La princesse palatine Anne fut quelque temps à Avenet, et ce fut là que M. de Guise[1] en devint amoureux. Il y a bien fait des folies : quelquefois il avoit jusqu’à soixante bouts de plume sur son chapeau, tout archevêque qu’il étoit. Un jour, comme on lui eut apporté une houppe pour se friser, il la trouva belle : « Faisons-en, » dit-il à la princesse Anne et à sa sœur ; « faisons-en, » répondirent-elles. On envoie à Reims, on n’y trouve point de soie plate : « Envoyons à Paris. » On crève un cheval, et on apporte pour cent écus de soie ; mais quand elle arriva cette fantaisie leur étoit passée.

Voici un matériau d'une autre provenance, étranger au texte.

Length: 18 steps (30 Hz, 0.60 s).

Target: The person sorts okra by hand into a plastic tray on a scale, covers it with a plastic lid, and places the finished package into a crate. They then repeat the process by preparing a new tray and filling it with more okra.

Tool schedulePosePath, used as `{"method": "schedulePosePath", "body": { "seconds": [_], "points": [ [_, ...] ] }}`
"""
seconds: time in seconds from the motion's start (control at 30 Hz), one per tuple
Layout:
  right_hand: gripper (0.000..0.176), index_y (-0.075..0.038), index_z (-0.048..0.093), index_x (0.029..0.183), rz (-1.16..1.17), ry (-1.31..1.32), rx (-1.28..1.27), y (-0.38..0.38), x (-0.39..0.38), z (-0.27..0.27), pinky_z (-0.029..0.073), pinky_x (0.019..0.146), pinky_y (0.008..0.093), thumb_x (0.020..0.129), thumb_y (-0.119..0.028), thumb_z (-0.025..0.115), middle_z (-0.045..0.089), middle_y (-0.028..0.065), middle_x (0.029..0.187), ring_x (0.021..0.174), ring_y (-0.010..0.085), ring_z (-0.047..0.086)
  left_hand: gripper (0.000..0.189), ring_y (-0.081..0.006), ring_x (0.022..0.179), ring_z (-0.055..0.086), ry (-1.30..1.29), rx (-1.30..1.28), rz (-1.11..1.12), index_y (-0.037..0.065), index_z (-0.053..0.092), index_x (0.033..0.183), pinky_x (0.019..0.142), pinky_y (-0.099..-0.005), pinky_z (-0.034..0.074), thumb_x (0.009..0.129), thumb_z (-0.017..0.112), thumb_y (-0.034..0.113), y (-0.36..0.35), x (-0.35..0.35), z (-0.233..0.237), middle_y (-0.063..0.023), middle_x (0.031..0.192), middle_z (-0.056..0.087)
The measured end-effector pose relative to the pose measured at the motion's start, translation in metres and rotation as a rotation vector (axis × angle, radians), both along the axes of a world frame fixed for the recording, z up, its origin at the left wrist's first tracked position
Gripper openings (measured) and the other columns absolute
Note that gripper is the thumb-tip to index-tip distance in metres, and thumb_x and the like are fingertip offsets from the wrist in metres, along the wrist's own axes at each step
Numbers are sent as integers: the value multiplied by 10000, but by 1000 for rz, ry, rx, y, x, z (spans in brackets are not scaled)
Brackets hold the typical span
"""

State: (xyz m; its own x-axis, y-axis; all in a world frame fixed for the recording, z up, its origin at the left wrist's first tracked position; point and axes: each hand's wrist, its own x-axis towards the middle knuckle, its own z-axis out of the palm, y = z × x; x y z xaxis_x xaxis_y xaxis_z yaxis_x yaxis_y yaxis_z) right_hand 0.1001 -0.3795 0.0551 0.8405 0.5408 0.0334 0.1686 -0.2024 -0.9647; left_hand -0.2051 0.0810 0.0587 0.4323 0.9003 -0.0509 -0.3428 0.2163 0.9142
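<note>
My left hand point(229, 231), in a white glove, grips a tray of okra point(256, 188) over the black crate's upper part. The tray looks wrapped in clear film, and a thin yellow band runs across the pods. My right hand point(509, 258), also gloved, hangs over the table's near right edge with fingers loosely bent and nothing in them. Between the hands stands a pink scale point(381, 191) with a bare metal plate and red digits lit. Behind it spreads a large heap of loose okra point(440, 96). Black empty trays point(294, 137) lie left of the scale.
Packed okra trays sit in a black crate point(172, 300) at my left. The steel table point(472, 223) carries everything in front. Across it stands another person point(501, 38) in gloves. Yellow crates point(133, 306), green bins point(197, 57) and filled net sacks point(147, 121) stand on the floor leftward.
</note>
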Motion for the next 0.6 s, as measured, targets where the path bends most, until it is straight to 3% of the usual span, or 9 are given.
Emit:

Par je ne sais quelle vision ils ont couché, la princesse Anne et lui dans le parloir, la grille entre deux. Ce fut à l’hôtel de Nevers qu’il l’épousa[2]. Comme elle l’alloit trouver elle fut arrêtée par le comte de Tavan-

  1. Les deux sœurs et lui firent une fois mourir, sans y penser, une pauvre fille innocemment à Avenet. Il prit une vision à la princesse Anne d’aller trouver cette fille à son lit avec un cierge, et l’exhorter à la mort. Cela la saisit, et comme on disoit en riant : La voilà qui va passer, elle passa effectivement. (T.)
  2. Elle dit un jour à un homme d’église, chanoine de Reims, qui les avoit mariés dans la chapelle de l’Hôtel de Nevers : « N’est-il pas vrai que M. de Guise est mon mari ? — Ma foi ! madame, lui dit ce bon homme, vous fûtes aussi aise que s’il y eût eu mariage. » (T.)